§ WHAT TO DO: Each line of the listing below must be retyped as given.

[Start of section]

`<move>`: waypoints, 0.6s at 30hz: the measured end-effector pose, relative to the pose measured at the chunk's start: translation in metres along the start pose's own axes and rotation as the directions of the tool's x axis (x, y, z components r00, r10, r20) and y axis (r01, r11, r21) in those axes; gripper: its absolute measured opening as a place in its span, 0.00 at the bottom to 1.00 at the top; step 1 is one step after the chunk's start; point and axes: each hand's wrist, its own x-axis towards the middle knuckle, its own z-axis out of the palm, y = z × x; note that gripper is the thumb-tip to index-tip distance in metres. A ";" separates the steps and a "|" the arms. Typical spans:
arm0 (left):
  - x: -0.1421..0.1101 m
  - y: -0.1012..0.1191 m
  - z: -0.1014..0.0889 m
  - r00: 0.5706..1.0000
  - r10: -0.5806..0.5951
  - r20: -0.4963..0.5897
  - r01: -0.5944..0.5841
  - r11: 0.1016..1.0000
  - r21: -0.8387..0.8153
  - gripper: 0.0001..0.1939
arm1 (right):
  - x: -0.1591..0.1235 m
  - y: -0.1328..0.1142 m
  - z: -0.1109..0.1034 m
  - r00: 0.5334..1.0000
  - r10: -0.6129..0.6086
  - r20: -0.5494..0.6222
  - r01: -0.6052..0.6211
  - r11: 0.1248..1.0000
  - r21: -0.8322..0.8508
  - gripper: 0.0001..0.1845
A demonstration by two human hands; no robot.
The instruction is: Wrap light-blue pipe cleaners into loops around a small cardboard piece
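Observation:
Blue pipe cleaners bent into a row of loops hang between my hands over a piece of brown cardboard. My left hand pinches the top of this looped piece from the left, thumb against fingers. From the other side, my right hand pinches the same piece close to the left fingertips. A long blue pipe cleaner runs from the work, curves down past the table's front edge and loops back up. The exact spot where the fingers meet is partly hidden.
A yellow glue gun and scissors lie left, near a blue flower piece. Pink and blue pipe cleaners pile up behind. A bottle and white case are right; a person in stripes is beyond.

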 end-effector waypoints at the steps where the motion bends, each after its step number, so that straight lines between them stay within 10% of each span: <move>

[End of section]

§ RESULT OF THE TASK:
`<move>`: waypoints, 0.6s at 30hz: the measured end-effector pose, relative to the pose measured at the chunk's start: translation in metres along the start pose's own axes and rotation as the directions of the tool's x axis (x, y, z components r00, r10, r20) and y axis (r01, r11, r21) in those axes; gripper: its absolute measured opening as a place in its span, 0.00 at the bottom to 1.00 at the top; step 1 is one step after the chunk's start; point and axes: each hand's wrist, its own x-axis towards the middle knuckle, its own z-axis out of the palm, y = z × x; note that gripper is the thumb-tip to index-tip distance in metres. A ";" separates the steps and a "|" the arms. Typical spans:
arm0 (left):
  - x: -0.1421..0.1101 m
  - y: -0.1012..0.1191 m
  - z: -0.1014..0.0889 m
  - r00: 0.5706..1.0000
  - r10: -0.5806..0.5951
  - r20: -0.4963..0.5897
  - r01: -0.5944..0.5841
  - r11: 0.1016..1.0000
  - r21: -0.8387..0.8153
  - gripper: 0.0001..0.1939
arm1 (right):
  - x: -0.1591..0.1235 m
  - y: -0.1328..0.1142 m
  - z: -0.1109..0.1034 m
  - r00: 0.5334..1.0000
  - r10: -0.6129..0.6086
  - r20: -0.5494..0.6222
  - r01: -0.6052..0.6211
  - r11: 0.1248..1.0000
  - r21: -0.8322..0.8508
  - gripper: 0.0001..0.1845
A demonstration by two human hands; no robot.
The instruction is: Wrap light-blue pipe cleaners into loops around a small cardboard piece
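Observation:
Blue pipe cleaners bent into a row of loops hang between my hands over a piece of brown cardboard. My left hand pinches the top of this looped piece from the left, thumb against fingers. From the other side, my right hand pinches the same piece close to the left fingertips. A long blue pipe cleaner runs from the work, curves down past the table's front edge and loops back up. The exact spot where the fingers meet is partly hidden.
A yellow glue gun and scissors lie left, near a blue flower piece. Pink and blue pipe cleaners pile up behind. A bottle and white case are right; a person in stripes is beyond.
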
 end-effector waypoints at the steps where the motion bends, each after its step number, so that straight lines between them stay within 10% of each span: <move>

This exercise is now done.